Saya teringat pembicaraan saya dan kamu di beranda sore itu yang diiringi sunyi. Katamu, seserpih pun masih merupakan keutuhan. Utuh atas bagian yang kecil itu. Lagipula, katamu lagi, apa yang utuh di dunia ini? Semua luka pernah tertinggal dan berbekas. Mungkin saja, seserpih akan menjadi utuh dengan serpihan lainnya. Ah, sering kali manusia begitu tergila-gila dengan keutuhan. 
Samudra, saya tahu kamu ada. Apakah ada serta-merta hadir? Apakah hadir serta-merta ada? Apakah kamu akan menjadi tujuan saya?
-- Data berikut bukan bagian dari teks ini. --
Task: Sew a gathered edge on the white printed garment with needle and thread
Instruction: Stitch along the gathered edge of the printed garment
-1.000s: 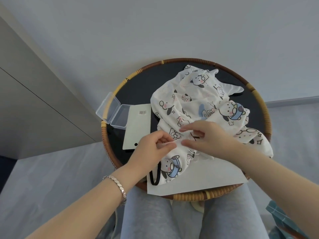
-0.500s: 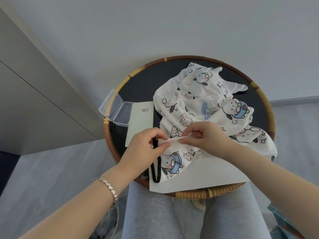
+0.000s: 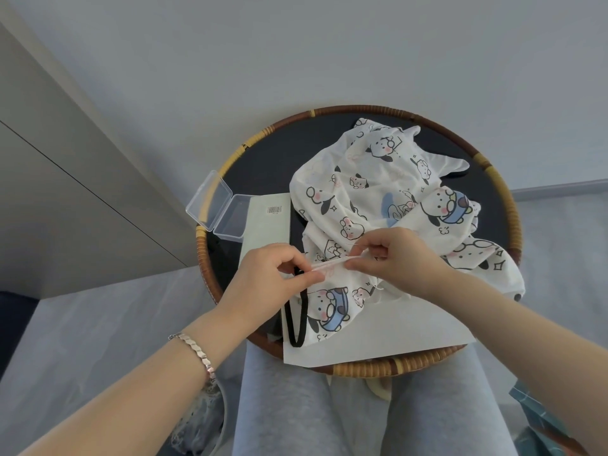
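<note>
Over tray [image 3: 514,222] | left hand [image 3: 266,279] grip pinched on garment [image 3: 371,179] fold | right hand [image 3: 399,260] grip pinched likewise

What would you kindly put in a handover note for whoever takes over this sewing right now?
Left hand: pinches the folded edge of the white printed garment.
Right hand: pinches the same edge beside it; needle and thread too fine to confirm.
Garment lies heaped on the wicker tray, over a white sheet; open clear box at the tray's left.
Done: edge folded. Left: no gathers or stitches visible, so likely most of the sewing.
</note>
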A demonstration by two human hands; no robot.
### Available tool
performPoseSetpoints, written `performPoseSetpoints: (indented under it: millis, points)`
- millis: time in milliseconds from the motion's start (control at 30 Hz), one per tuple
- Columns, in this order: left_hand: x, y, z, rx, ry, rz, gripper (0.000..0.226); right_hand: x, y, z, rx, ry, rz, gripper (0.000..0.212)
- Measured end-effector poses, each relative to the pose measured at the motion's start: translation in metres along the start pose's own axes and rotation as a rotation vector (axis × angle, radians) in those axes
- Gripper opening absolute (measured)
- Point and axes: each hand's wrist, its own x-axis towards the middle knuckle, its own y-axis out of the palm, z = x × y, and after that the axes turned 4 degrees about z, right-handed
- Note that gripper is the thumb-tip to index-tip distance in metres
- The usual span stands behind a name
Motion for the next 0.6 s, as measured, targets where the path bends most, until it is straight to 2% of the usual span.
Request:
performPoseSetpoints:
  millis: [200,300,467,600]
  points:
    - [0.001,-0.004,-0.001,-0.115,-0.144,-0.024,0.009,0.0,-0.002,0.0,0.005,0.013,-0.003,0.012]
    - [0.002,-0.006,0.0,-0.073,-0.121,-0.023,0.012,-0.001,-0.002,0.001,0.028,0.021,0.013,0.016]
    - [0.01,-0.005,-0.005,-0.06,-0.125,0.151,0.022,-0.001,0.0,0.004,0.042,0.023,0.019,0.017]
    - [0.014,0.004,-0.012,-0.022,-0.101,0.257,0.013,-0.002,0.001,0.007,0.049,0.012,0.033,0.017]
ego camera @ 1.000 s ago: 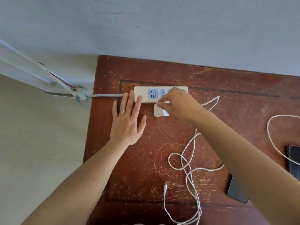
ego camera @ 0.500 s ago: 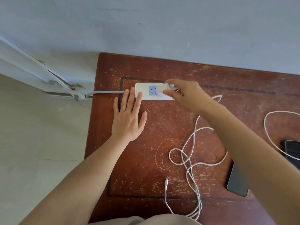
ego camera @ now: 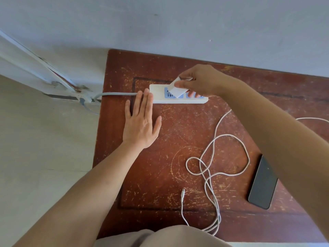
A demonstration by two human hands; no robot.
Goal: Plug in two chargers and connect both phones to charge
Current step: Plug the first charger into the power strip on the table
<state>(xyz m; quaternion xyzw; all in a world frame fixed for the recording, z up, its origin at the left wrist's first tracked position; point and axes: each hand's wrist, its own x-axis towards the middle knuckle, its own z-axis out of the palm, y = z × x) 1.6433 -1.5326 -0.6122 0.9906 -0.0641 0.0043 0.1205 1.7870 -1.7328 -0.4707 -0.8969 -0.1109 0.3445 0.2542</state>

Apakah saya justru bertemu dengan kamu di ujung padang rumput tak berbatas? Apakah kita hanya saling berpapasan untuk terus ada tanpa pertemuan lagi? Apakah malam-malam ini kamu hadir?
Samudra, hari ini saya mempunyai banyak pertanyaan. Kamu tidak harus menjawab, saya selalu mendengarkan. 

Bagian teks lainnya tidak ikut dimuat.